Hands up anybody who has given even a passing thought to David Waddington this past decade. Nor had I until - in this fourth novel by Luc Lang, his first published here - Waddington's appearance makes the narrator "leap from my sofa. I burst into rapturous applause, dance for joy, yes! yes! yes!... the kitchens have been saved!"

One might not have realised that matters culinary were the ex-Home Secretary's province. But the narrator, former sailor Henry Blain, is "master of thirty ovens, twenty sinks", and "1,600 stomachs". That phrase provided the French title; the English is more closely linked with Henri's job as chief cook at Strangeways prison.

The staff have been sent home while inmates occupy a banner-strewn roof. Despite the hurled slates which have flattened lovingly tended flowers, Blain's garden and attic are in a prime viewing position. Blain makes good the wages shortfall by charging those who wish to watch events unfold. Who can blame him, for he could have been otherwise occupied with his Shakespearean library and a bottle of sherry.
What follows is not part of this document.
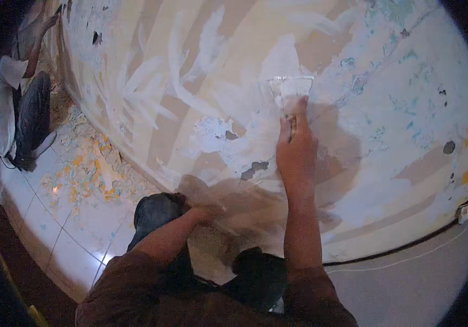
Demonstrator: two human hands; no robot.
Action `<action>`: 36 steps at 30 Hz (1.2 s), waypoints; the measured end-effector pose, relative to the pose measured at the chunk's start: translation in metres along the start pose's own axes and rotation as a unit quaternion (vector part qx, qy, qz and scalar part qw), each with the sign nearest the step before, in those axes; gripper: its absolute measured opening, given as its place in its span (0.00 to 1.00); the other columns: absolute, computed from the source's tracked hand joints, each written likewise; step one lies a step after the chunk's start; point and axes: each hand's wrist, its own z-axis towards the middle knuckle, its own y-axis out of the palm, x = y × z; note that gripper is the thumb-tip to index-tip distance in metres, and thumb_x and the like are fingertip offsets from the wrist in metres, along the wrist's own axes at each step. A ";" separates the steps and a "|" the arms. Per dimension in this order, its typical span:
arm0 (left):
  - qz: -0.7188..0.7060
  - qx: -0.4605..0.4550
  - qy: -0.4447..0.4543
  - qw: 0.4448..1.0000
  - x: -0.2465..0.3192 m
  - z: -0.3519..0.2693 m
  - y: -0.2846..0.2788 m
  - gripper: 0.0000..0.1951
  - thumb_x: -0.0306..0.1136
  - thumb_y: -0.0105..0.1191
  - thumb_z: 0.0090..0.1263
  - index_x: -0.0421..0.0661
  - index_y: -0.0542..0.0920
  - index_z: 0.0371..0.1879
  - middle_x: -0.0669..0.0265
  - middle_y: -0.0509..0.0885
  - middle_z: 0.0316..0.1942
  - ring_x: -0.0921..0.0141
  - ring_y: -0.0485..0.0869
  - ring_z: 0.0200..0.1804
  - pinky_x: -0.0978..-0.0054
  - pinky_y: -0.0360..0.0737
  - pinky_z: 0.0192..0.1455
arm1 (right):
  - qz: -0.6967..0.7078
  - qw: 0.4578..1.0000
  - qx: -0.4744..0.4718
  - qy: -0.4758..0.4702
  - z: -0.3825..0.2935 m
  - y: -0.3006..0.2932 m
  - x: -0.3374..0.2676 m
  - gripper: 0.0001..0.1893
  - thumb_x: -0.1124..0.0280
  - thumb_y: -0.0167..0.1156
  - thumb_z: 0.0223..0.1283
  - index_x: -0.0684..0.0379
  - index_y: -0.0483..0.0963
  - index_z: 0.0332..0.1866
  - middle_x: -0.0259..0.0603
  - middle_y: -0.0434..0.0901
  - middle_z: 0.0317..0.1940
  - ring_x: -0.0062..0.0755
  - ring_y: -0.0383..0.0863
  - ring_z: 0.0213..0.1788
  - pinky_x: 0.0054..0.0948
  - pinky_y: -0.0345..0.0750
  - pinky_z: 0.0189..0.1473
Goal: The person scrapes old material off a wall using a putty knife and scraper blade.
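My right hand (298, 143) grips a putty knife (293, 86) by its handle, thumb on one side and a finger laid up towards the blade. The wide blade, smeared with white, meets the wall (254, 24). Above the blade edge is a bright white patch of filler (283, 53). My left hand (210, 213) is low, beyond my raised knee (158, 212) and close to the wall. Shadow and blur hide its fingers, so I cannot tell whether it holds anything. White streaks and brownish bare patches cover the wall around the knife.
Left, another person (25, 106) crouches with an arm raised to the wall. Peeled paint flakes (90, 167) and debris lie along the wall's foot on white floor tiles (50, 212). Grey holes (254, 170) mark the wall. At right, a cable (401, 262) runs near a small white fitting (464, 213).
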 end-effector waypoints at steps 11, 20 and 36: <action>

This is hardly the stuff of many a contemporary French novel. But Lang's grasp of the English scene is so acute that Blain has no truck with the Guardian's promise to take a few pictures and then settle up. "Balderdash! It's cash up front." TV crews arrive, their work is duly screened, and the newsreader seeks Peter Jenkins's opinion. "Jenkins always wears a fluorescent green bow tie, which might well be the first thing he puts on in the morning when he gets out of bed."

The success of Lang's book is that one believes it. Hazy notions of what really happened at the riot are ousted. One is caught up in the events which follow Henri welcoming a 50-year-old virgin, Louise Baker, from an Anglican journal, and duly finding that "her thighs grip me like a pair of tongs".

No such events find a place in Judge Tumin's report on the prison, which finds its due place here. As does a long account of the way in which a disgruntled prison cook can vex the guards by serving up food that is sure to agitate the entrails to make the atmosphere "unbearably loud and unbearably smelly".

Rarely can there have been a novel which blends so piquantly Shakespeare, food, sex, a little gardening, and something more. With his firmly-rooted frivolity, Luc Lang creates one of the most beguilingly repulsive characters since Anthony Burgess's Enderby came to life in a Hove bedroom with "a posterior riposte".